Potential side effects of bisphosphonates

Are you taking any bisphosphonate medications (such as Fosamax, Boniva, Reclast, Aredia or Actonel) for Osteoporosis or Paget's disease? Such bone diseases have a propensity towards causing a loss in bone mass. Fosamax (and other similar drugs) help in maintaining / increasing the bone density levels of people suffering from certain bone diseases. Physicians now suspect a link between the use of bisphosphonates and a rare condition known as osteonecrosis, where the bone becomes infected and dies. The onset ofosteonecrosis of the jaw (ONJ) is linked with the temporary or permanent loss of blood to bone tissue, leading to death of the tissue and the eventual collapse of the bone. There are approximately 10,000 to 20,000 new cases of osteonecrosis diagnosed each year in the United States, most of which occur as a result of some type of bone injury such as a fracture or dislocation. The link to oral osteonecrosis was noted when patients who were on certain forms of bisphosphinates had teeth removed and developed osteonecrosis in the extraction site. Initially research pointed towards patients with cancer as being chiefly at risk because they were given high doses of IV bisphosphonates, but now dentists and doctors are seeing cases in otherwise perfectly healthy patients who are being treated for bone loss.

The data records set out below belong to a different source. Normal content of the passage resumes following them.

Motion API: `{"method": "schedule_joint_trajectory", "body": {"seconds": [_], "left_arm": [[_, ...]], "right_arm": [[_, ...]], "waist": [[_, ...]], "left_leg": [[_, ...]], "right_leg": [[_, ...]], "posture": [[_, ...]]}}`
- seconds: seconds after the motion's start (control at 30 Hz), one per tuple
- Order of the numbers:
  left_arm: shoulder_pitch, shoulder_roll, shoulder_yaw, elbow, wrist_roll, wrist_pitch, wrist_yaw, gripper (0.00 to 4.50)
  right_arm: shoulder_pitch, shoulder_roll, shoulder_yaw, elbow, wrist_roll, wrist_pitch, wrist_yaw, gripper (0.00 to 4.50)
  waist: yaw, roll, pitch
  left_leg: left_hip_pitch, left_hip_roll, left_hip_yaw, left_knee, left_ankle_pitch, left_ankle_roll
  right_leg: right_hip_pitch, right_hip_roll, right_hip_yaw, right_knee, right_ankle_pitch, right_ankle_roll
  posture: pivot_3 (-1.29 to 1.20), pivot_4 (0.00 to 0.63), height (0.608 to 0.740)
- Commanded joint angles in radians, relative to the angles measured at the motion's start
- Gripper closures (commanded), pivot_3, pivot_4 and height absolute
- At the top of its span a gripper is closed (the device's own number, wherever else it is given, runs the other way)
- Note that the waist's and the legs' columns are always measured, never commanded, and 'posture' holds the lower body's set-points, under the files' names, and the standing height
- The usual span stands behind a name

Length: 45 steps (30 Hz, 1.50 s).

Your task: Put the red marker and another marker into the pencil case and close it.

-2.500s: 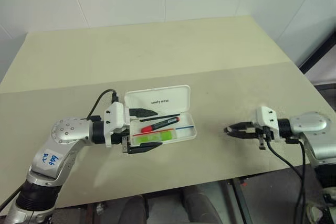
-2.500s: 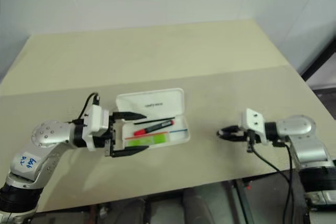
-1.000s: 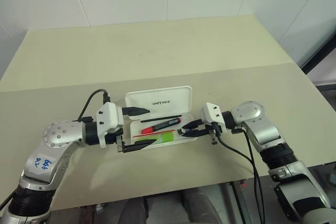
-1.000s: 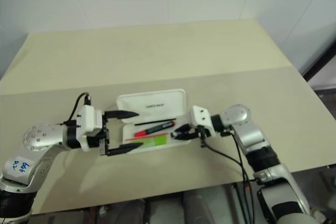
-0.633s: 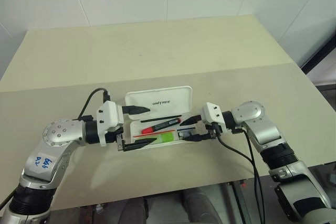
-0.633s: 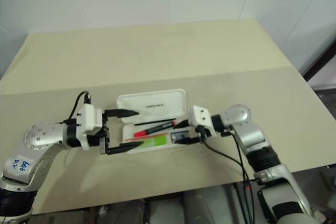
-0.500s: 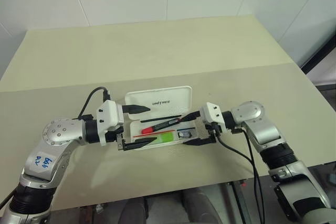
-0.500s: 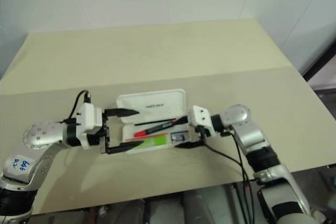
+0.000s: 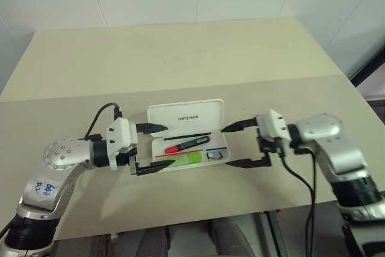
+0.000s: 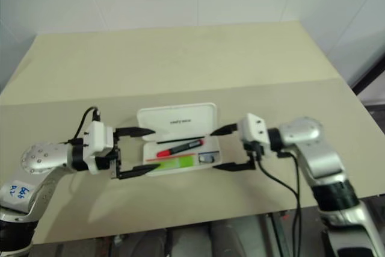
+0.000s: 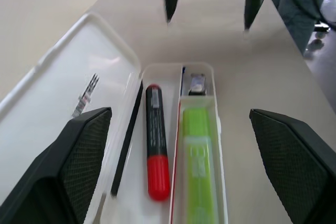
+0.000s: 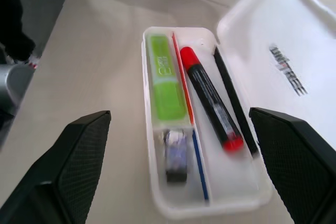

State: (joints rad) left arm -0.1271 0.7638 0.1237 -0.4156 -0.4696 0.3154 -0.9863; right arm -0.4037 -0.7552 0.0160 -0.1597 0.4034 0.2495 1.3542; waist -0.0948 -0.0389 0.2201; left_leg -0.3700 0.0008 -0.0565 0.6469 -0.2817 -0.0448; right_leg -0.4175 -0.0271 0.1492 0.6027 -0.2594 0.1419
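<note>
The pencil case [image 9: 188, 136] lay open near the middle of the table [image 9: 180, 58], its lid [image 9: 186, 114] folded back flat on the far side with the printed name facing up. Inside the tray the red marker [image 9: 186, 144] rested in the far compartment, slightly slanted, with its red cap toward the left. The lime-green highlighter [image 9: 181, 161] lay in the near compartment, at the left end of it. To the right of the highlighter, in that same near compartment, sat a small dark clip-like object [image 9: 213, 155]. A thin black pen [image 9: 186, 135] ran along the hinge edge of the tray, and a thin red-and-blue line [image 12: 190, 129] marked the divider between the two compartments.

My left gripper [image 9: 150, 148] pointed toward the right at the left end of the case, with its fingers spread wide apart: the far one was over the left part of the lid, the near one just beyond the tray's near left corner. It held nothing.

My right gripper [image 9: 234, 145] pointed toward the left, just beside the right end of the case, its fingers also wide apart and empty. The far finger reached toward the right edge of the lid; the near finger was level with the tray's near right corner. Whether either fingertip touched the case, I could not tell.
</note>
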Motion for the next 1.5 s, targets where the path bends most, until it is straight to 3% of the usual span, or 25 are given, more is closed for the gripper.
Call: {"method": "schedule_joint_trajectory", "body": {"seconds": [0.03, 0.2, 0.23, 0.27, 0.37, 0.47, 0.57, 0.87, 1.17, 1.3, 1.5], "left_arm": [[0.025, 0.012, 0.070, -0.001, -0.025, -0.037, -0.017, 1.00], [0.019, 0.007, 0.082, 0.080, -0.005, -0.095, -0.053, 2.71], [0.012, 0.006, 0.080, 0.099, 0.003, -0.112, -0.057, 3.09], [0.006, 0.004, 0.078, 0.116, 0.004, -0.123, -0.061, 3.43], [-0.004, -0.002, 0.083, 0.152, 0.004, -0.146, -0.059, 4.45], [-0.013, -0.034, 0.118, 0.174, -0.029, -0.127, -0.003, 4.45], [-0.016, -0.066, 0.163, 0.199, -0.055, -0.079, 0.070, 4.45], [-0.031, -0.111, 0.242, 0.316, -0.071, 0.025, 0.213, 4.45], [-0.190, -0.175, 0.106, 0.441, -0.001, 0.079, 0.281, 4.45], [-0.271, -0.203, 0.020, 0.494, 0.028, 0.059, 0.224, 4.45], [-0.300, -0.195, -0.006, 0.491, 0.013, 0.065, 0.144, 4.45]], "right_arm": [[0.056, -0.062, -0.153, -0.105, 0.090, 0.062, -0.055, 0.00], [0.110, -0.097, -0.204, -0.139, 0.121, 0.071, -0.067, 0.00], [0.110, -0.096, -0.199, -0.138, 0.117, 0.065, -0.071, 0.00], [0.107, -0.092, -0.193, -0.137, 0.113, 0.060, -0.077, 0.00], [0.102, -0.080, -0.175, -0.140, 0.105, 0.047, -0.092, 0.00], [0.105, -0.075, -0.164, -0.143, 0.100, 0.033, -0.102, 0.00], [0.105, -0.070, -0.156, -0.138, 0.093, 0.018, -0.115, 0.00], [0.109, -0.061, -0.146, -0.151, 0.091, -0.002, -0.150, 0.00], [0.108, -0.066, -0.154, -0.174, 0.094, 0.004, -0.184, 0.00], [0.113, -0.067, -0.156, -0.188, 0.095, 0.010, -0.204, 0.00], [0.123, -0.066, -0.158, -0.202, 0.093, 0.011, -0.231, 0.00]], "waist": [[0.003, 0.000, 0.000], [0.008, 0.000, 0.000], [0.008, 0.000, 0.000], [0.008, 0.000, 0.000], [0.009, 0.000, 0.000], [0.010, 0.000, 0.000], [0.010, 0.000, 0.000], [0.011, 0.000, 0.000], [0.017, 0.000, 0.000], [0.018, 0.000, 0.000], [0.013, 0.000, 0.000]], "left_leg": [[0.000, 0.000, 0.000, 0.000, 0.000, 0.000], [0.001, 0.001, 0.002, 0.001, 0.000, 0.000], [0.001, 0.001, 0.002, 0.001, 0.000, 0.000], [0.001, 0.001, 0.003, 0.001, 0.000, 0.001], [0.001, 0.000, 0.006, 0.002, 0.000, 0.001], [0.000, 0.001, 0.006, 0.001, 0.000, 0.001], [0.000, 0.001, 0.005, 0.000, 0.000, 0.001], [0.000, 0.001, 0.005, 0.000, 0.000, 0.001], [0.000, 0.000, 0.004, 0.001, 0.000, 0.001], [-0.001, 0.000, 0.002, 0.000, 0.000, 0.001], [0.000, 0.000, 0.002, 0.000, 0.000, 0.001]], "right_leg": [[0.000, 0.000, 0.000, 0.000, 0.000, 0.000], [0.000, 0.001, 0.000, -0.002, -0.001, -0.002], [0.001, 0.001, 0.001, -0.003, -0.002, -0.003], [0.001, 0.001, 0.001, -0.004, -0.007, -0.015], [0.001, 0.000, 0.004, -0.005, -0.007, -0.015], [0.001, 0.000, 0.004, -0.006, -0.006, -0.012], [0.001, 0.000, 0.003, -0.006, 0.001, 0.002], [0.001, 0.000, 0.002, -0.006, 0.001, 0.002], [0.002, -0.001, 0.002, -0.006, 0.002, 0.002], [0.001, -0.001, 0.001, -0.005, 0.002, 0.003], [0.001, 0.000, 0.001, -0.004, 0.002, 0.002]], "posture": [[0.00, 0.150, 0.740], [0.00, 0.150, 0.740], [0.00, 0.150, 0.740], [0.00, 0.150, 0.740], [0.00, 0.150, 0.740], [0.00, 0.150, 0.740], [0.00, 0.150, 0.740], [0.00, 0.150, 0.740], [0.00, 0.150, 0.740], [0.00, 0.150, 0.740], [0.00, 0.150, 0.740]]}}
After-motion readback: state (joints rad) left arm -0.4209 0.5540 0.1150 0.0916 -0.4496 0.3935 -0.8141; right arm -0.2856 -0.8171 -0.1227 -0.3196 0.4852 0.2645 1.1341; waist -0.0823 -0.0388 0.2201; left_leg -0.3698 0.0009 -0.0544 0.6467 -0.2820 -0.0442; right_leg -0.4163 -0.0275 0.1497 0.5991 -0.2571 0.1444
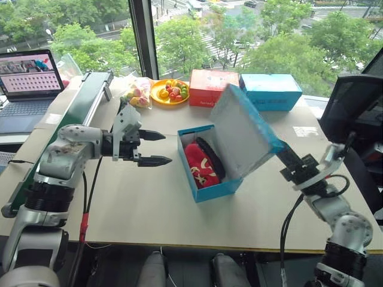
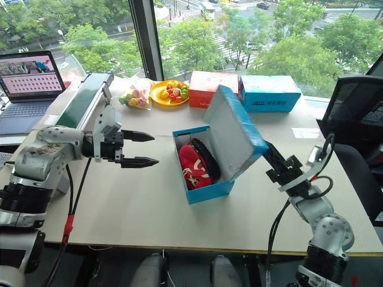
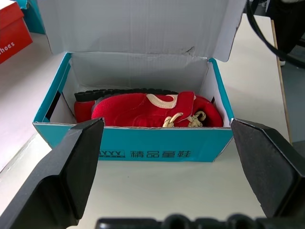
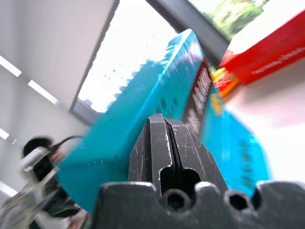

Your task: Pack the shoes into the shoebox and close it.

The American Dental Association recommends that before starting bisphosphonates, patients have a comprehensive dental exam and treat any tooth or gum problems immediately to attempt to prevent the need for invasive procedures later. In addition, while on bisphosphonates, you must ensure your home care is impeccable: brush regularly, floss daily, and keep your dental recall appointments. If invasive dental care is necessary after you have begun bisphosphonate therapy, you should discuss the implications with us so we can determine the best course of treatment. Please be sure to let us know if you are now taking, or if you are considering taking bisphosphonates.
Additionally, recent news reports have raised concerns about the potential for bisphosphonates to cause spontaneous femur fractures in patients who take the medication for five years or more. In early March 2010, ABC News aired an investigative report citing many instances of patients (mostly women) on bisphosphonates experiencing sudden fractures of the femur just below the hip joint -- injuries that are clinically known as "atypical subtrochanteric femur fractures." These fractures are especially alarming because they happen while the patient is engaged in relatively low-stress activities. Dr. Kenneth Egol, a professor of orthopedic surgery at Langone Medical Center, said that fractures are occurring in patients who are "just walking, walking down the steps, patients who are doing low-energy exercise." Dr. Egol characterized such fractures as "very unusual" because "the femur is one of the strongest bones in the body.Two studies presented at the March 10, 2010, annual meeting of the American Academy of Orthopaedic Surgeons add clinical weight to doctors' anecdotal reports of Fosamax-related femur fractures. In one study, researchers at Columbia University examined bone scans of 111 women, 61 of whom had been taking bisphosphonates for at least four years. They found that while bisphosphonates initially improved bone strength, these improvements were reversed after four years. In another study, researchers at the Hospital for Special Surgery in New York examined bone samples from 21 women who experienced femur fractures. They found that the women who had received long-term treatment with bisphosphonates had a lower degree of bone-tissue heterogeneity (and thus weaker bones) than those who had received no bisphosphonates.
The FDA is reviewing the research linking bisphosphonates and femur fractures. On March 10, 2010, the agency stated, "At this point, the data the FDA has reviewed have not shown a clear connection between bisphosphonate use and a risk of atypical subtrochanteric femur fractures." However, the FDA said that the agency would continue to gather information on the issue. In the meantime, it advised physicians to continue prescribing the drug and warned patients not to discontinue the medication without first consulting with their physician.